▶ **TASK GOAL**: Return the number of lines below that contain "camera"; nothing else belongs in the reply.
----
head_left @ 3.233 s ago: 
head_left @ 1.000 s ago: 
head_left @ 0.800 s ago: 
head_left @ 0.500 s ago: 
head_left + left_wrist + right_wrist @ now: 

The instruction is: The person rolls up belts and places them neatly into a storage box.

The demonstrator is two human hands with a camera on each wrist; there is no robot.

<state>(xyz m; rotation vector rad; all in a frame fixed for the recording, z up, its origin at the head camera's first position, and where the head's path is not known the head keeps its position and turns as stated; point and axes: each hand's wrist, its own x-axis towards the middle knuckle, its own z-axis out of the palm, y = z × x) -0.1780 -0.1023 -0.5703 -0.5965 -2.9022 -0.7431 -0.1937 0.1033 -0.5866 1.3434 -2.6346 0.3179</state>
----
▶ **RESULT FOR THIS TASK**: 2